La Société des Transports Abidjanais (Sotra) offre deux classes d’autobus. Il y a la classe économique et la classe confort, dirons-nous. La classe économique est constituée des bus des lignes dites ordinaires, au tarif social de 200 FCfa le ticket pour un voyage, et la classe confort qui compte les bus Express dont le tarif du ticket de voyage est à 500 FCfa. Dans le principe, les Express sont des bus de standing empruntés par les usagers qui peuvent payer plus cher, tandis que les bus dits ordinaires sont un moyen économique pour les bourses plus faibles. Et la différence devrait se faire au niveau du confort offert par chaque classe de bus.
- Plus on paye, plus on devrait bénéficier de confort, mais ce n’est plus le cas
Plus on paye, plus on devrait bénéficier de confort, et vis-versa. Et pour les conducteurs, la consigne de la direction de l’entreprise au départ, lorsque la Sotra a lancé il y a bien des années les bus Express, était que, contrairement aux bus économiques dont le ticket est au tarif social de 200 FCFA, aucun usagers ne devrait se tenir débout après avoir payé 500 FCFA dans l’Express. Il devait y avoir de places assises pour tout le monde dans les bus Express et les machinistes avaient pour consigne stricte de n’accepter aucun usager en sureffectif lorsque toutes les places assises étaient occupées, du moment que le ticket est vendu plus cher. Au besoin, les places debout dans les Express devraient être limitées au strict minimum, pour les situations d’extrême urgence ou des cas de force majeure.
En termes de confort, les usagers du bus Express devaient en avoir pour leur argent et arriver plus vite à destination. Mais ce n’est plus le cas depuis bien longtemps. Faute de bus en nombre suffisant, les bus Express sont, aux heures de pointe, aussi bondés que les bus économiques. Les usagers des lignes express, fonctionnaires, travailleurs du privé, élèves ou étudiants, s’ils ne veulent pas arriver en retard au travail, pendant leurs courses ou à l’école, acceptent de faire le trajet débout, inconfortablement serrés les uns contre les autres, accrochés dans les bus Express.

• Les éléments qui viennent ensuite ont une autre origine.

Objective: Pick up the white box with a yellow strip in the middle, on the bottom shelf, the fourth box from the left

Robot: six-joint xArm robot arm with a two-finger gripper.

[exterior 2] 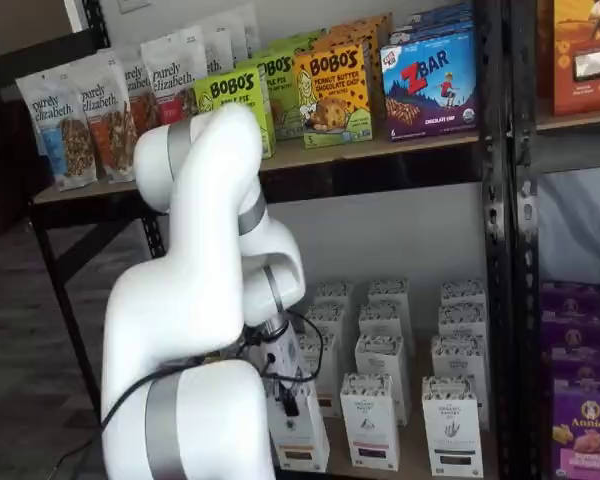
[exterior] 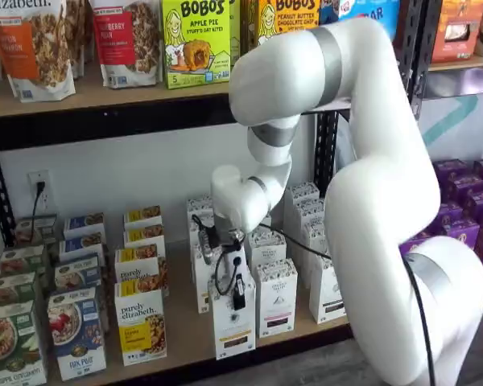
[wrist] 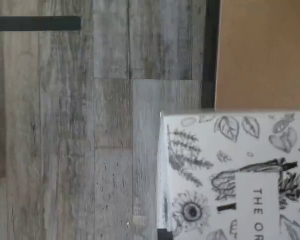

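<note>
A tall, narrow white box (exterior: 233, 322) stands at the front edge of the bottom shelf (exterior: 185, 334). The tool (exterior: 238, 296) is closed on its top. Likely light, stiff cardboard, best gripped across its narrow sides.

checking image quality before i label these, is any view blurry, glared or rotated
Wrist view: soft and blurred, turned on its side, the white box print sideways, grey plank floor beyond. In both shelf views the light is even and flat, with no harsh glare; the arm blocks much of the bottom shelf. In a shelf view the gripper is sharp enough, closed on the box.
</note>
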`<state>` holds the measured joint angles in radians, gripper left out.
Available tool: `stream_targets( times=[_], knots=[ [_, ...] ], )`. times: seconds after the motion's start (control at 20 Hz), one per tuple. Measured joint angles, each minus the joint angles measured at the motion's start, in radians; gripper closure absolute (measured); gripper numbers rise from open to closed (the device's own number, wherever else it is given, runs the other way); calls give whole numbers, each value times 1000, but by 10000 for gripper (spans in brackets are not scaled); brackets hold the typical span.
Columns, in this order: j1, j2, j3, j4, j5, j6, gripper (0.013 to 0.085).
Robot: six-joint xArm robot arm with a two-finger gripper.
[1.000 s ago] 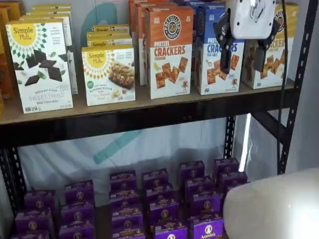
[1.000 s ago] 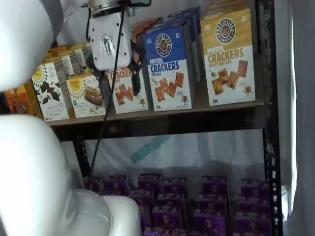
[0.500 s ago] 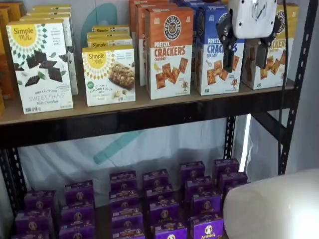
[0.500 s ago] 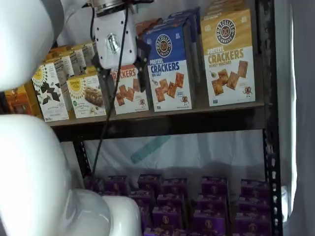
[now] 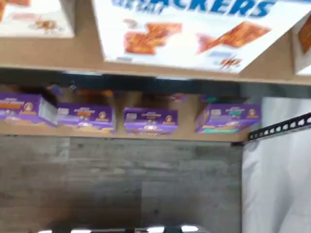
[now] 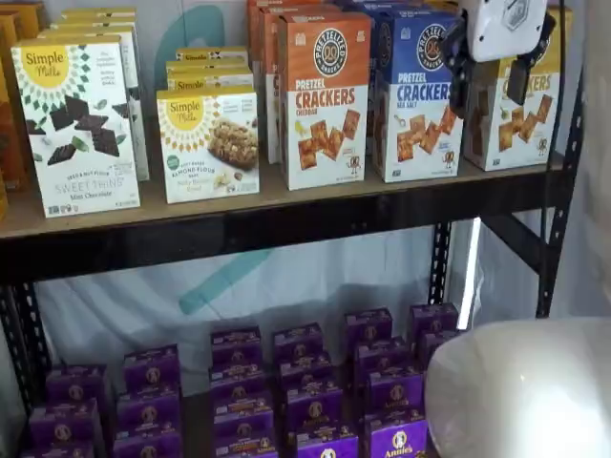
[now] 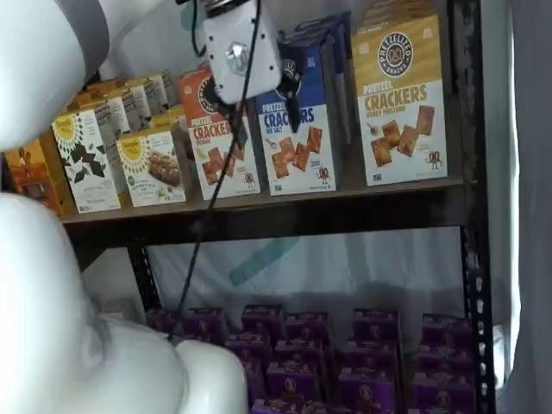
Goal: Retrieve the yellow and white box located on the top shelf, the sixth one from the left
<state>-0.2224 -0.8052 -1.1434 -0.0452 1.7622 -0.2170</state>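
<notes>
Yellow and white box [image 7: 399, 97]: upright at the right end of the top shelf [image 7: 285, 207], beside the blue-topped carton [image 7: 297, 121]; not yet taken. Retrieval outstanding: approach, grasp and withdrawal all remain. End effector [image 6: 491, 81]: fingers spread wide, empty, hanging in front of the cartons, touching nothing as far as shows.

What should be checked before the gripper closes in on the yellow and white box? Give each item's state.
1. Fingers apart: ok, the gripper shows a clear gap.
2. Nothing held: ok, nothing sits between its fingers.
3. Target upright on the top shelf: ok, the yellow and white box stands upright at the right end.
4. Gripper in line with target: cannot tell; it overlaps the box in one shelf view but hangs before the blue-topped carton in the other.
5. Contact with target: cannot tell.
</notes>
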Motion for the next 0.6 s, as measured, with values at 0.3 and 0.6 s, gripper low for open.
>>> stream_targets(
  times=[0.3, 0.6],
  knots=[
    [-166, 48, -26, 66, -87, -146, 130],
    [-296, 120, -83, 136, -111, -265, 130]
  ],
)
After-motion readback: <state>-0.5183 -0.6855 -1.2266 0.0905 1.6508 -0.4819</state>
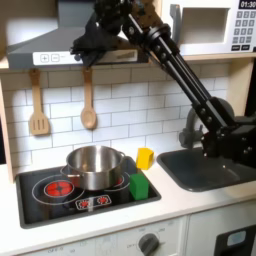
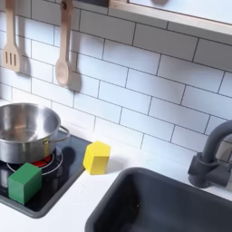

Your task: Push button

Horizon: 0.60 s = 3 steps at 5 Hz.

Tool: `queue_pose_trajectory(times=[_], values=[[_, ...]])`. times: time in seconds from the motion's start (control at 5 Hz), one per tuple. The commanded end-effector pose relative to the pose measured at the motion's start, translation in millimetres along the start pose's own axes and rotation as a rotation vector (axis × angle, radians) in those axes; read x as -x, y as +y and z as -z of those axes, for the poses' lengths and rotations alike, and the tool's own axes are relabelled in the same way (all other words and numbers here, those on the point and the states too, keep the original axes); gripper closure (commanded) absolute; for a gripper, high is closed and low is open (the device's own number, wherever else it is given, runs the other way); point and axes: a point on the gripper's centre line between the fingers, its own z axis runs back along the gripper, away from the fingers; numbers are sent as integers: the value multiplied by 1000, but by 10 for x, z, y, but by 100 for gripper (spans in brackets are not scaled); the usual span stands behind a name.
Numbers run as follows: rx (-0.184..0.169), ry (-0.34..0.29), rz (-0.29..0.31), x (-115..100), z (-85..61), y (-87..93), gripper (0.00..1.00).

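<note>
In the first exterior view my black arm reaches from the right side up to the top left. Its gripper [image 1: 83, 50] sits high against the grey range hood [image 1: 40, 42], at the hood's right end. A pale strip along the hood's lower edge carries small round buttons [image 1: 43, 58], to the left of the gripper. The fingers are dark against a dark body, so their spacing is unclear. A microwave keypad [image 1: 243, 30] with rows of buttons is at the top right, far from the gripper.
A steel pot [image 1: 95, 166] [image 2: 25, 129] stands on the black hob [image 1: 45, 195], with a green block [image 1: 139, 185] [image 2: 25, 181] and a yellow block [image 1: 145, 157] [image 2: 96, 157] beside it. The sink [image 1: 205, 168] [image 2: 163, 204] and faucet [image 2: 210, 159] lie right. A spatula [image 1: 38, 105] and spoon [image 1: 88, 100] hang on the tiles.
</note>
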Motion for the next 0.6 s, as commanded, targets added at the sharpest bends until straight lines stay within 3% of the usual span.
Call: queue_pose_trajectory(times=[0.0,0.4], values=[[-2,6,10,9,9,-34,100],[-21,25,29,16,14,-32,100]])
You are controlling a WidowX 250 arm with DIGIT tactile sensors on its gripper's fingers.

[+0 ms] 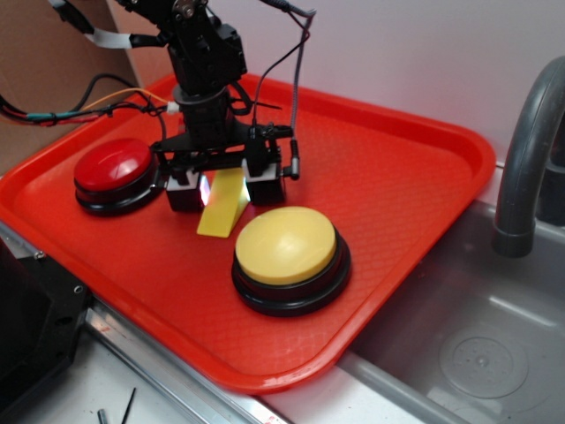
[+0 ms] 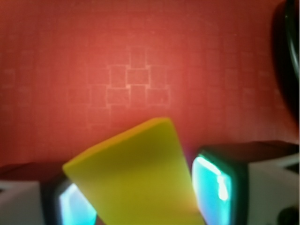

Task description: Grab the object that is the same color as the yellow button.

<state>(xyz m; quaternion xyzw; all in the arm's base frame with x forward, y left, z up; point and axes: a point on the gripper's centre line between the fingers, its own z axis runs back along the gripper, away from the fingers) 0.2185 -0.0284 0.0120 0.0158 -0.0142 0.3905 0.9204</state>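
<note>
The object, a small yellow wedge block, rests on the red tray just left of the yellow button. My gripper is lowered over the wedge, one finger on each side. In the wrist view the wedge fills the gap between the two glowing cyan pads, lying at a slant. It covers part of the left pad and meets the right one. My gripper is shut on the wedge, whose low end still touches the tray.
A red dome button sits at the tray's left, close to my left finger. The yellow button's black base shows at the right edge of the wrist view. A grey faucet and sink lie right of the tray.
</note>
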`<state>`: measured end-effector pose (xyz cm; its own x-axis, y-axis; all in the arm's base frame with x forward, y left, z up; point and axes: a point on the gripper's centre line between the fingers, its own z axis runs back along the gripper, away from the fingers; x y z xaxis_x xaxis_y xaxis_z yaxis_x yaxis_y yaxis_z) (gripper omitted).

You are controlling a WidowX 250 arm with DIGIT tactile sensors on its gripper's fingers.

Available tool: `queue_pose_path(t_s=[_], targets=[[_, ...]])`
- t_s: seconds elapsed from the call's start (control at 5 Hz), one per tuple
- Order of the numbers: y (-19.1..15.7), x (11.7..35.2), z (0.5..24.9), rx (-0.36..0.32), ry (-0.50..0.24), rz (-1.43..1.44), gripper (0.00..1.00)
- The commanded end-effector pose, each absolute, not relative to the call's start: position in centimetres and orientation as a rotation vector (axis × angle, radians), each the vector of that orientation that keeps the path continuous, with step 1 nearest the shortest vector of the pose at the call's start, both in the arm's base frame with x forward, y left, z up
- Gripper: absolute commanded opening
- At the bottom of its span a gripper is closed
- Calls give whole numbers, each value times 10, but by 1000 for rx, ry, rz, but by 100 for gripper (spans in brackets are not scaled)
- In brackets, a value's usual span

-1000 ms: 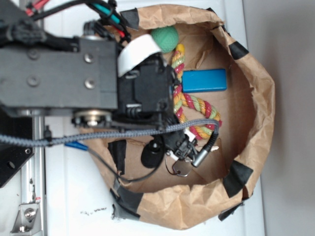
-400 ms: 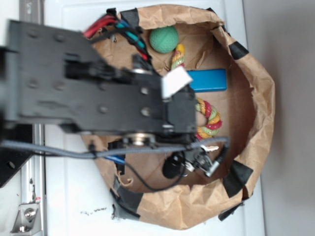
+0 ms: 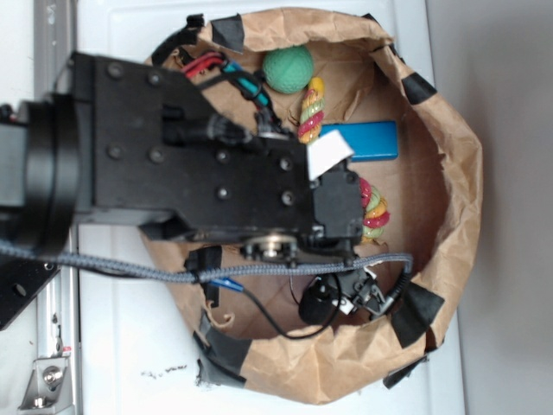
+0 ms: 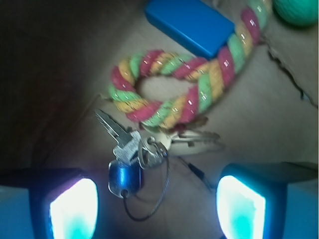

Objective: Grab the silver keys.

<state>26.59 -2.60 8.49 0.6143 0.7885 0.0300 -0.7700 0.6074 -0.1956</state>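
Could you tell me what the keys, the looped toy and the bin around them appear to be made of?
The silver keys look like bare metal: grey, shiny, with glints. The rope toy appears to be twisted fibre strands in red, green and yellow. The bin wall looks like crumpled brown paper, matte and creased, patched with black tape.

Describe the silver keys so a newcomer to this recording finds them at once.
Look inside the brown paper bag, just below the loop of the multicoloured rope toy. The silver keys lie there on a thin wire ring: small, shiny grey metal, one blue-capped, unlike the soft rope.
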Motion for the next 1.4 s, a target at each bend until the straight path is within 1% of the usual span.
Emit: queue_pose_path(t_s=[0.0, 0.2, 0.4, 0.6, 0.8, 1.0, 1.2], targets=[[-11, 249, 78, -157, -156, 862, 100], [-16, 253, 55, -199, -156, 896, 100], [-20, 255, 55, -277, -129, 890, 100], [-18, 259, 59, -332, -137, 917, 100], [-25, 261, 57, -317, -176, 942, 100], [-34, 259, 52, -287, -192, 941, 100], [-49, 258, 47, -234, -168, 940, 100]])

- La Sotra, à son corps défendant…
Cependant, il ne faut pas croire que le concept du bus Express soit tombé en faillite, ou que les conducteurs de ces bus violent délibérément la consigne des places assises pour tous. En fait, face à l’implacable réalité de l’insuffisance de bus, la Sotra a fini par accepter les places debout et le surnombre dans les bus Express, à son corps défendant, à la demande même des usagers qui préfèrent se tenir debout et s’entasser dans les Express, plutôt que de rater les rares autobus qui arrivent souvent en retard, à une fréquence irrégulière sur les lignes Express. Au début, les conducteurs des bus Express refusaient d’embarquer des passagers une fois les places assises entièrement occupées.
Mais, si certaines personnes on toujours déploré le surnombre dans les bus Express, la vérité, à la décharge de la Sotra, est que la majorité des usagers des Express se plaignaient de la règle stricte des places assises obligatoires, accusant les conducteurs de refuser ‘’injustement‘’ de les prendre alors qu’ils risquent d’arriver en retard au travail ou à l’école et qu’ils sont de ce fait dans des situations d’urgences. C’était un véritable cas de conscience pour les machinistes de la Sotra qui faisaient face à des usagers les suppliant de les laisser s’arrêter et d’être en surnombre dans les Express, comme dans les bus classe éco, même au tarif de 500 FCFA, pourvu qu’ils arrivent à l’heure, quelles que soient les conditions du voyage…
- Un réel besoin en autobus, pour améliorer la qualité du service et le confort dans les Express
Et le dilemme était partagé par la direction de l’entreprise elle-même, qui se voyait reprocher de ne pas lancer suffisamment de véhicules sur les lignes Express et par conséquent d’être la responsable du retard accusé par les travailleurs qui empruntent les bus Express. En définitive, le principe des places debout a été, faut-il le répéter, accepté – comme un cas généralisé et permanent de force majeure – en grande partie à la demande des usagers. Et les bus Express n’ont plus rien à envier au bus ordinaires en termes de surnombre, pour ne pas parler de surcharge. La réalité est que la Sotra a un réel et important besoin en autobus, pour améliorer la qualité du service à tous les niveaux et le confort dans les bus Express, en particulier.